Locunity is a independent informational service and is not an official government page for this commission.We use AI-assisted analysis and human editorial review to publish information.

Part 2: Board Approves Budget Framework Amid Deep Fiscal Uncertainty as Federal Cuts, State Unknowns Loom

The Contra Costa County Board of Supervisors unanimously approved FY 2026-27 budget recommendations during the second part of budget hearings, continued on April 28, but the real decisions lie ahead: with a state budget revision pending, federal cuts threatening safety-net funding, and the fate of the county's Measure B half-cent sales tax still unknown, supervisors openly signaled they may tap reserves and revisit spending rules as soon as June. Across five hours of public safety presentations, a throughline emerged — rising caseloads, shrinking state dollars, and a Measure X cost-of-living gap quietly eroding the buying power of voter-approved tax revenue.

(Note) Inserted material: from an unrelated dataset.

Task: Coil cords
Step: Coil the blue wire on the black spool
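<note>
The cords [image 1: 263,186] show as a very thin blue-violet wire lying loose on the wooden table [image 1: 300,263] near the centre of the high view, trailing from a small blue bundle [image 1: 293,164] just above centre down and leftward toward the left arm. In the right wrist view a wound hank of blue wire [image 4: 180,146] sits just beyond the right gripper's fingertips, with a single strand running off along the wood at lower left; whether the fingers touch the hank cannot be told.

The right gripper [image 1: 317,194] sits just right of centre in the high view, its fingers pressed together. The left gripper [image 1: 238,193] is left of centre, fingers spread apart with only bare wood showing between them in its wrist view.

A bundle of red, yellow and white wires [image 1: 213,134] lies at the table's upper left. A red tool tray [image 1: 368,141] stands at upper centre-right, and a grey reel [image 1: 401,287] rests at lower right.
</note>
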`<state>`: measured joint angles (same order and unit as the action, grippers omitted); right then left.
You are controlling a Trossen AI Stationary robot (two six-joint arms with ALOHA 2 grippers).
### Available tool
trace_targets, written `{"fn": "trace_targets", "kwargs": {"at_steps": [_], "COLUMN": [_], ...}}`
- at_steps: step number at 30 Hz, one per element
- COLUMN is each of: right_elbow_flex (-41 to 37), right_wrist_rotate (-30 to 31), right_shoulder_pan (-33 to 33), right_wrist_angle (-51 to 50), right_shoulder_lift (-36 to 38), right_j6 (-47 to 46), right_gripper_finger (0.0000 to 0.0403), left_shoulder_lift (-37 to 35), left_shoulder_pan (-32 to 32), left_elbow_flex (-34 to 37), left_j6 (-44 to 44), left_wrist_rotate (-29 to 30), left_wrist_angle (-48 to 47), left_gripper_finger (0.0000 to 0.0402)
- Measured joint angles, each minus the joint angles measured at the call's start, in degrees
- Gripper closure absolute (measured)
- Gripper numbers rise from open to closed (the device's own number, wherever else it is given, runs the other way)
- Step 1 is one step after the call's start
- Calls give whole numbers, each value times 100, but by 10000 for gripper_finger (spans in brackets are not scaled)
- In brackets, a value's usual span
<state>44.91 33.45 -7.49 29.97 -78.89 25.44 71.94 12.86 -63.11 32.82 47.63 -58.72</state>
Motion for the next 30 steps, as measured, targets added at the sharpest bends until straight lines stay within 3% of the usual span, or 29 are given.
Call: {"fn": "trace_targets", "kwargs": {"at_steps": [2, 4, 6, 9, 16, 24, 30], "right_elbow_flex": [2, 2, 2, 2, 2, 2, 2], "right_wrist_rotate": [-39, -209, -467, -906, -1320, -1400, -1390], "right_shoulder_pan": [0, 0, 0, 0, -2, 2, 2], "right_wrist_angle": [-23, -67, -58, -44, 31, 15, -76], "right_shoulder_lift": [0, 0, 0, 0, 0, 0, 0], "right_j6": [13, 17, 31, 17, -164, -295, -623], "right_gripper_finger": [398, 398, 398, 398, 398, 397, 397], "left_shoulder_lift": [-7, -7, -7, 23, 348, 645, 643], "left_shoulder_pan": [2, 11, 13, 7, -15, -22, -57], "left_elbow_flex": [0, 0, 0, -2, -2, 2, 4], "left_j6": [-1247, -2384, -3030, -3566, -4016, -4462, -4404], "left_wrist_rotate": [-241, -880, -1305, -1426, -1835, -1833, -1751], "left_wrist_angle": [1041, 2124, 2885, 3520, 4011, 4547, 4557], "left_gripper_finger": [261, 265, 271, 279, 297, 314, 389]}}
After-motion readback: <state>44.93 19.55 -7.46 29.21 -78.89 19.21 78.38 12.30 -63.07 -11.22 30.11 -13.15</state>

  • Budget framework approved 5-0 with $20M contingency, but major spending decisions deferred to June when fiscal picture clarifies

  • Public Defender reports 34% felony surge — half of all Prop 36 defendants are Black, intensifying equity alarms as office loses two positions

  • DA secures first convictions in Heller's Jewelers smash-and-grab, seeks federal-funded retail theft prosecutors

  • Measure X COLA gap widens across fire, sheriff, probation and nonprofits as 1.1% adjustment can't match 5% labor costs

  • WORTH detention facility on track for July 1 opening, replacing aging Martinez jail modules with modern mental health treatment

  • Community groups urge protection of safety-net services, warn of 2008-level cuts if Measure B fails


Felony Referrals Spike 34% as Public Defender Loses Staff

Why it matters: The office that represents nearly 9 in 10 criminal defendants in Contra Costa County is shrinking at the exact moment its caseload is exploding — and the racial data on who's being charged is stark.

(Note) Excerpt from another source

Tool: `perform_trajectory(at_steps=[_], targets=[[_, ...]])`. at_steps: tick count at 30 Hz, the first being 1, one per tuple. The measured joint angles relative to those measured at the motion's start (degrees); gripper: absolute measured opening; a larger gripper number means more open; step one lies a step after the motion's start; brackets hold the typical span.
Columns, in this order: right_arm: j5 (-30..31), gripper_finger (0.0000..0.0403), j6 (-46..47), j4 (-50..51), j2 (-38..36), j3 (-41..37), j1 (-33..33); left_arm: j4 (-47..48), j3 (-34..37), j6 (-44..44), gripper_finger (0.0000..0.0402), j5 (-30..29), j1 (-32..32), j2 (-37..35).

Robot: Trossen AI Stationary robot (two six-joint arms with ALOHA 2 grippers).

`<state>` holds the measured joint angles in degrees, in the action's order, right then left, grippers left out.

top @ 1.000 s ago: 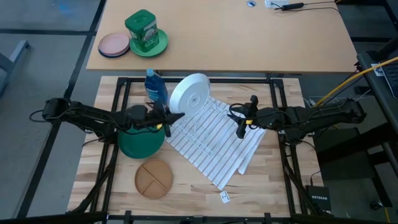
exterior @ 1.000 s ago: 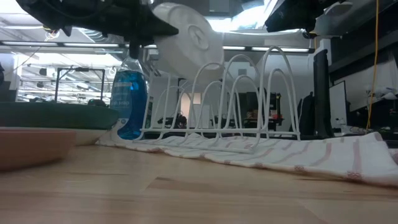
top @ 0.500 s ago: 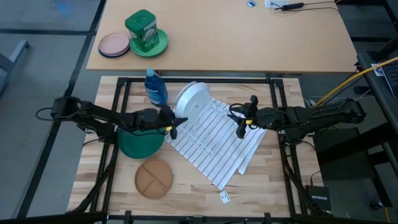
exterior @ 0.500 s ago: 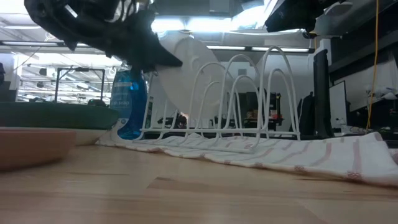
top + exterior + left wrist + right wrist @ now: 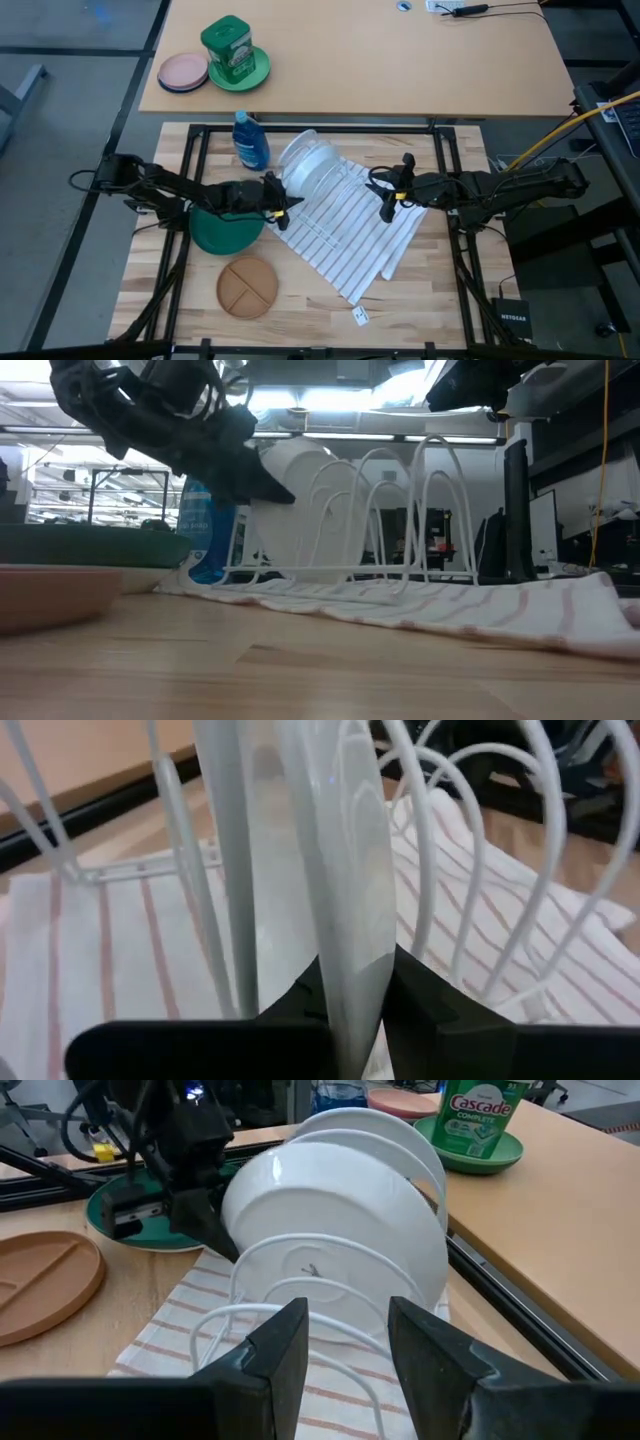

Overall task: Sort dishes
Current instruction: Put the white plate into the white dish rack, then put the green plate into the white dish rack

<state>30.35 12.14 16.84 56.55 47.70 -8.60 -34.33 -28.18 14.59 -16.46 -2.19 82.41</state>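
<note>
While seating: left claw (image 5: 281, 207) pinches white plate (image 5: 335, 1230) upright in wire rack (image 5: 335, 205)
right claw (image 5: 388, 205): spread, idle above towel
risk: early release, plate tips off slot

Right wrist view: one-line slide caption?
Left gripper holds a white plate on edge in the wire dish rack, a second white plate racked behind it.

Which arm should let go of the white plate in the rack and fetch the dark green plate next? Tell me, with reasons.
Left. The left gripper is shut on the white plate in the rack, and the dark green plate lies directly beneath that arm. The right gripper hangs open across the rack.
</note>
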Motion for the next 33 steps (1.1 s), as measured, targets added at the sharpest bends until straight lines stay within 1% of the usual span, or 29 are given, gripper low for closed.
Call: perform_trajectory(at_steps=[2,7,11,17,33], targets=[[0.00,0.0143,0.01,0.00,0.00,0.00,0.00,-0.24,0.02,0.21,0.0036,-0.62,-0.07,0.01],[0.00,0.0143,0.01,0.04,0.00,0.00,0.00,-1.84,-0.15,-0.24,0.0092,-0.97,0.00,-0.18],[0.00,0.0143,0.01,0.06,-0.02,0.00,-0.02,-1.54,-0.11,0.95,0.0114,-0.60,0.08,-0.17],[0.00,0.0143,0.00,0.00,-0.02,0.00,0.00,-1.46,-0.07,4.04,0.0118,-0.49,0.33,-0.87],[0.00,0.0143,0.02,0.00,-0.01,0.00,-0.01,-2.51,0.00,3.27,0.0120,-0.29,1.13,-6.22]])
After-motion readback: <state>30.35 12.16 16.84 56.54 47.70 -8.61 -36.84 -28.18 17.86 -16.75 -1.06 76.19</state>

Where things stand: Chief Public Defender Ellen McDonnell told the board that felony referrals jumped from an average of 250 per month to 335 per month in the first quarter of 2026 — a 34% increase. The office handles nearly 13,000 annual case referrals across criminal, conservatorship, immigration, and CARE Court matters, and misdemeanor referrals were already up 18% over the prior fiscal year.

The sharpest edge: Proposition 36, the statewide ballot measure that reclassified certain thefts as felonies, has generated 295 new felony cases in its first 10 months. Three-quarters involve petit theft. "The demographics of these cases is that 50% of those charged in these first nearly 300 cases were Black," said McDonnell. "The racially disparate impact of Prop 36 is very clear in what we're seeing." Black residents make up roughly 8-9% of the county's population.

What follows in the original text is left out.